Every line of the material that follows must be printed again exactly.
[[ Exercise data open ]]
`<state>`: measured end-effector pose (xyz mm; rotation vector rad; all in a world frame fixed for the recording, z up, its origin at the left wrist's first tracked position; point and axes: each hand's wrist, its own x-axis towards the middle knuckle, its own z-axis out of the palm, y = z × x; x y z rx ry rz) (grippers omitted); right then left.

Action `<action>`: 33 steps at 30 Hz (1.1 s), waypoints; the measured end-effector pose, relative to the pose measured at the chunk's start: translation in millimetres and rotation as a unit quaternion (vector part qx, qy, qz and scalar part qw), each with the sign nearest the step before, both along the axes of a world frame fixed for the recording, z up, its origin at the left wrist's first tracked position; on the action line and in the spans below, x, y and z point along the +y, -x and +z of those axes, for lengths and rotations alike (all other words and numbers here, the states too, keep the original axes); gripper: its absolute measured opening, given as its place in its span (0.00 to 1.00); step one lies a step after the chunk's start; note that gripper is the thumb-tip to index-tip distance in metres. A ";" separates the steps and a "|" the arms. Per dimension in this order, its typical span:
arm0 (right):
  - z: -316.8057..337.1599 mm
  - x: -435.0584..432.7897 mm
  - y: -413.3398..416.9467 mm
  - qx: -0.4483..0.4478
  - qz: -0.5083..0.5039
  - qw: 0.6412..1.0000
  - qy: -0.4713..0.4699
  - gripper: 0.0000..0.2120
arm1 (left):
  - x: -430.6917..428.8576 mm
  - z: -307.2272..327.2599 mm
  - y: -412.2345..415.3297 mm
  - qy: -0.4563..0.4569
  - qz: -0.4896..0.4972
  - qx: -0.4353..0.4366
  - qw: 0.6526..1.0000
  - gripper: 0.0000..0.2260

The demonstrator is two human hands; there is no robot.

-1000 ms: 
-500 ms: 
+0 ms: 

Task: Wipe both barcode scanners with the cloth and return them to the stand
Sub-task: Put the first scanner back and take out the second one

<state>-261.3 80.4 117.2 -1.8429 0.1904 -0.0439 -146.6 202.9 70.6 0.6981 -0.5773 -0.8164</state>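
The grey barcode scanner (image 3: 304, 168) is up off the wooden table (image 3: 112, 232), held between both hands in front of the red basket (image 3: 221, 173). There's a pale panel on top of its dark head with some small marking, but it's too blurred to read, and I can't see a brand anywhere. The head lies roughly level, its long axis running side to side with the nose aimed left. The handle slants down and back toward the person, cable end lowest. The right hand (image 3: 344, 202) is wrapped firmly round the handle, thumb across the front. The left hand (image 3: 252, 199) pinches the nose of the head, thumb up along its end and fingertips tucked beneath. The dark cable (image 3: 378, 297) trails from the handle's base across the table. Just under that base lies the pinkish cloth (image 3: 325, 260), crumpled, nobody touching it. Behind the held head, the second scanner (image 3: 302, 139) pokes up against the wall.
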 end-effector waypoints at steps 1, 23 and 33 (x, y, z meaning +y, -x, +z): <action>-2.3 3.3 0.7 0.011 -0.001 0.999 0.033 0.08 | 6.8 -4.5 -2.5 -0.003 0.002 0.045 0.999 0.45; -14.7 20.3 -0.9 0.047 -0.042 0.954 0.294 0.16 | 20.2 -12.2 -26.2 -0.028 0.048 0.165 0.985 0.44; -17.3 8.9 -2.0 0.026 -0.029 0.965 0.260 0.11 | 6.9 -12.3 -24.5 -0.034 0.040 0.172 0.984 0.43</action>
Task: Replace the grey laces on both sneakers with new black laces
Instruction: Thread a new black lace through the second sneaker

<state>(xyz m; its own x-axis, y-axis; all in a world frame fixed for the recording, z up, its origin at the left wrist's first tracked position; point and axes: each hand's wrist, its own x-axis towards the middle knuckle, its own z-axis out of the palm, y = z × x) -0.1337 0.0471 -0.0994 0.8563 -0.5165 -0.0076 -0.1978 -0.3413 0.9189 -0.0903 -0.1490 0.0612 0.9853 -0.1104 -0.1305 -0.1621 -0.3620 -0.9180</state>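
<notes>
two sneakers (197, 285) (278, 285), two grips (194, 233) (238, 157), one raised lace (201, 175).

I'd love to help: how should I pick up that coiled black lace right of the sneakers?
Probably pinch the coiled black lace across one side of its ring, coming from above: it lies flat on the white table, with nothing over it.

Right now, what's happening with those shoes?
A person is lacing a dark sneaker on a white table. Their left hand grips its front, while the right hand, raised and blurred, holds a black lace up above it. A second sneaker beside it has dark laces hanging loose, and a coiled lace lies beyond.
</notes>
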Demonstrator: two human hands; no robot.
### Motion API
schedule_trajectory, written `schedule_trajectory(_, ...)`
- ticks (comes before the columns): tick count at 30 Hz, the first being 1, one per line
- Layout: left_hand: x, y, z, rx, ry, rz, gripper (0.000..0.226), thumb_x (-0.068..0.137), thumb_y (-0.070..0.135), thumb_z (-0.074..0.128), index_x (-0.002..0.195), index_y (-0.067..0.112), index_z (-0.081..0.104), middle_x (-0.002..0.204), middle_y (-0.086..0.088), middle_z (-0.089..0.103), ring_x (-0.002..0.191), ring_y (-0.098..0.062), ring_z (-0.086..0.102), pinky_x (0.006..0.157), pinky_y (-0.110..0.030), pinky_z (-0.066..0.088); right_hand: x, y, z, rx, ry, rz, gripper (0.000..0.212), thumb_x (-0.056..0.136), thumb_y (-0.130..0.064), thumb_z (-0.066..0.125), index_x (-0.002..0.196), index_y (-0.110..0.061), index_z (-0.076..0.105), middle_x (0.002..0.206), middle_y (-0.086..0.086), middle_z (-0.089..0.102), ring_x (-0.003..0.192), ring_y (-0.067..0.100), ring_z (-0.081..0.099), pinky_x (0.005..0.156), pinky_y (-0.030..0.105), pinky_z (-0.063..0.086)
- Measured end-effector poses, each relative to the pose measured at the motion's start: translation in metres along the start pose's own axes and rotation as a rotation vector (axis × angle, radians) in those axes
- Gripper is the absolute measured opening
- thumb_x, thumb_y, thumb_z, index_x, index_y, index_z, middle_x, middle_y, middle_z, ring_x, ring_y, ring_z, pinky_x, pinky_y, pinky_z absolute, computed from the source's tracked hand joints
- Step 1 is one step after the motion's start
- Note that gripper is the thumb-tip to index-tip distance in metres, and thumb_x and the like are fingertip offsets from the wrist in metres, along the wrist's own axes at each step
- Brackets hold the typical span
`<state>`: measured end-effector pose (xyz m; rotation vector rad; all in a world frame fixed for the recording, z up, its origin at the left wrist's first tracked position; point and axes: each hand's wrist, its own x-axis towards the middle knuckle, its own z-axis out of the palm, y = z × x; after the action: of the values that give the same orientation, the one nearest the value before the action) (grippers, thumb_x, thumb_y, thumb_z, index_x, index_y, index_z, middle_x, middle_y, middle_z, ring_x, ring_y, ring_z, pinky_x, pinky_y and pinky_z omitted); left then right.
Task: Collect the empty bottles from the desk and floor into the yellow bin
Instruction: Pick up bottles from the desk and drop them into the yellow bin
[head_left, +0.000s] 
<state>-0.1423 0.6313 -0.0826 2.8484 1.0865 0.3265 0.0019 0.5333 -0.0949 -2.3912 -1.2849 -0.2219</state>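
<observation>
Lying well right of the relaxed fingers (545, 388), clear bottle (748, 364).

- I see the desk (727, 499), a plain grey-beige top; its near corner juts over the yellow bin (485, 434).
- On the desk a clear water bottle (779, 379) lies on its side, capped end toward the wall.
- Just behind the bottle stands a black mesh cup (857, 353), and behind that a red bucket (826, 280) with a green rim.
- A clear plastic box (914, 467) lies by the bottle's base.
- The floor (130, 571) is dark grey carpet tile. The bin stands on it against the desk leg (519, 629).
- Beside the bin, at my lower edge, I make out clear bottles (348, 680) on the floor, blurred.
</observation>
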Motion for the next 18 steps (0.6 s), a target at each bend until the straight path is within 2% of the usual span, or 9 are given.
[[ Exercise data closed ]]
### Exercise response
`<state>`: measured end-effector pose (xyz mm; rotation vector rad; all in a world frame fixed for the recording, z up, its origin at the left wrist's first tracked position; point and axes: each hand's wrist, its own x-axis towards the middle knuckle, its own z-axis out of the palm, y = z × x; x y z rx ry rz) (grippers omitted); right then left.

Action `<action>`: 33 steps at 30 Hz (1.1 s), waypoints; the measured end-effector pose, relative to the pose measured at the chunk's start: translation in millimetres and rotation as a unit quaternion (vector part qx, qy, qz and scalar part qw), each with the sign nearest the step before, both along the axes of a world frame fixed for the recording, z up, its origin at the left wrist's first tracked position; on the action line and in the spans below, x, y and z point along the +y, -x and +z of those axes, for lengths and rotations alike (all other words and numbers here, the states too, keep the original axes); gripper: its absolute measured opening, given as its place in its span (0.00 to 1.00); step one lies a step after the chunk's start; note that gripper is the thumb-tip to index-tip distance in metres. A ";" separates the steps and a "|" the arms. Per dimension in this order, its typical span:
arm0 (right):
  - z: -316.8057..337.1599 mm
  - x: -435.0584..432.7897 mm
  - y: -413.3398..416.9467 mm
  - qx: -0.4483..0.4478
  - qz: -0.5083..0.5039
  - qw: 0.6412..1.0000
  - qy: -0.4713..0.4699
  - gripper: 0.0000..0.2120
arm1 (left):
  - x: -430.6917..428.8576 mm
  - z: -307.2272..327.2599 mm
  - y: -412.2345..415.3297 mm
  - qy: -0.4563..0.4569
  - qz: -0.4896..0.4972
  - qx: -0.4353..0.4366
  - qw: 0.6526..1.0000
  - gripper: 0.0000..0.2260

The demonstrator is two human hands; there is no robot.

-1000 ms: 
-500 ms: 
+0 ms: 

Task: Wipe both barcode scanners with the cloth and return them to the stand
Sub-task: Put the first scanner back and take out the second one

<state>-261.3 80.4 117.2 -1.8429 0.1904 -0.0439 -146.6 202.9 70.6 0.6981 -0.5773 -0.8164</state>
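The grey barcode scanner (image 3: 304, 168) is up off the wooden table (image 3: 112, 232), held between both hands in front of the red basket (image 3: 221, 173). There's a pale panel on top of its dark head with some small marking, but it's too blurred to read, and I can't see a brand anywhere. The head lies roughly level, its long axis running side to side with the nose aimed left. The handle slants down and back toward the person, cable end lowest. The right hand (image 3: 344, 202) is wrapped firmly round the handle, thumb across the front. The left hand (image 3: 252, 199) pinches the nose of the head, thumb up along its end and fingertips tucked beneath. The dark cable (image 3: 378, 297) trails from the handle's base across the table. Just under that base lies the pinkish cloth (image 3: 325, 260), crumpled, nobody touching it. Behind the held head, the second scanner (image 3: 302, 139) pokes up against the wall.
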 end-effector waypoints at steps 1, 23 and 33 (x, y, z meaning +y, -x, +z): <action>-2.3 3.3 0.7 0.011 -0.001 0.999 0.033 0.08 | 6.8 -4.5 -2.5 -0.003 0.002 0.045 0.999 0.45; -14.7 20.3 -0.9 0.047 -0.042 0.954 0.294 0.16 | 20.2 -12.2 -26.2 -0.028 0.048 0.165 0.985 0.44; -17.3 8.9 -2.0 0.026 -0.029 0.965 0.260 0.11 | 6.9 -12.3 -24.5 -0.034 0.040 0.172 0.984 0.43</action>
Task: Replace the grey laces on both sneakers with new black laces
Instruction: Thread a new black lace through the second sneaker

<state>(xyz m; its own x-axis, y-axis; all in a world frame fixed for the recording, z up, its origin at the left wrist's first tracked position; point and axes: each hand's wrist, its own x-axis towards the middle knuckle, its own z-axis out of the palm, y = z × x) -0.1337 0.0471 -0.0994 0.8563 -0.5165 -0.0076 -0.1978 -0.3413 0.9189 -0.0903 -0.1490 0.0612 0.9853 -0.1104 -0.1305 -0.1621 -0.3620 -0.9180</state>
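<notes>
two sneakers (197, 285) (278, 285), two grips (194, 233) (238, 157), one raised lace (201, 175).

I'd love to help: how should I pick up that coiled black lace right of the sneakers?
Probably pinch the coiled black lace across one side of its ring, coming from above: it lies flat on the white table, with nothing over it.

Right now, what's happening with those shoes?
A person is lacing a dark sneaker on a white table. Their left hand grips its front, while the right hand, raised and blurred, holds a black lace up above it. A second sneaker beside it has dark laces hanging loose, and a coiled lace lies beyond.
</notes>
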Demonstrator: two human hands; no robot.
### Motion API
schedule_trajectory, written `schedule_trajectory(_, ...)`
- ticks (comes before the columns): tick count at 30 Hz, the first being 1, one per line
- Layout: left_hand: x, y, z, rx, ry, rz, gripper (0.000..0.226), thumb_x (-0.068..0.137), thumb_y (-0.070..0.135), thumb_z (-0.074..0.128), index_x (-0.002..0.195), index_y (-0.067..0.112), index_z (-0.081..0.104), middle_x (-0.002..0.204), middle_y (-0.086..0.088), middle_z (-0.089..0.103), ring_x (-0.002..0.191), ring_y (-0.098..0.062), ring_z (-0.086..0.102), pinky_x (0.006..0.157), pinky_y (-0.110..0.030), pinky_z (-0.066..0.088); right_hand: x, y, z, rx, ry, rz, gripper (0.000..0.212), thumb_x (-0.056..0.136), thumb_y (-0.130..0.064), thumb_z (-0.066..0.125), index_x (-0.002..0.196), index_y (-0.110..0.061), index_z (-0.076..0.105), middle_x (0.002..0.206), middle_y (-0.086..0.086), middle_z (-0.089..0.102), ring_x (-0.003..0.192), ring_y (-0.067..0.100), ring_z (-0.081..0.099), pinky_x (0.005..0.156), pinky_y (-0.030..0.105), pinky_z (-0.063..0.086)
- Measured end-effector poses, each relative to the pose measured at the motion's start: translation in metres along the start pose's own axes and rotation as a rotation vector (axis × angle, radians) in those axes
- Gripper is the absolute measured opening
- thumb_x, thumb_y, thumb_z, index_x, index_y, index_z, middle_x, middle_y, middle_z, ring_x, ring_y, ring_z, pinky_x, pinky_y, pinky_z absolute, computed from the source's tracked hand joints
- Step 1 is one step after the motion's start
- Note that gripper is the thumb-tip to index-tip distance in metres, and thumb_x and the like are fingertip offsets from the wrist in metres, along the wrist's own axes at each step
- Brackets hold the typical span
`<state>`: measured end-effector pose (xyz m; rotation vector rad; all in a world frame fixed for the recording, z up, its origin at the left wrist's first tracked position; point and axes: each hand's wrist, its own x-axis towards the middle knuckle, its own z-axis out of the palm, y = z × x; after the action: of the values that give the same orientation, the one nearest the value before the action) (grippers, thumb_x, thumb_y, thumb_z, index_x, index_y, index_z, middle_x, middle_y, middle_z, ring_x, ring_y, ring_z, pinky_x, pinky_y and pinky_z omitted); left then right.
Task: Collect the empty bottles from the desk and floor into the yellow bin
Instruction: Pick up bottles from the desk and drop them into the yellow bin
[head_left, +0.000s] 
<state>-0.1423 0.6313 -0.0826 2.8484 1.0865 0.3265 0.0019 0.5333 -0.0949 -2.3912 -1.2849 -0.2219</state>
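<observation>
Lying well right of the relaxed fingers (545, 388), clear bottle (748, 364).

- I see the desk (727, 499), a plain grey-beige top; its near corner juts over the yellow bin (485, 434).
- On the desk a clear water bottle (779, 379) lies on its side, capped end toward the wall.
- Just behind the bottle stands a black mesh cup (857, 353), and behind that a red bucket (826, 280) with a green rim.
- A clear plastic box (914, 467) lies by the bottle's base.
- The floor (130, 571) is dark grey carpet tile. The bin stands on it against the desk leg (519, 629).
- Beside the bin, at my lower edge, I make out clear bottles (348, 680) on the floor, blurred.
</observation>
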Motion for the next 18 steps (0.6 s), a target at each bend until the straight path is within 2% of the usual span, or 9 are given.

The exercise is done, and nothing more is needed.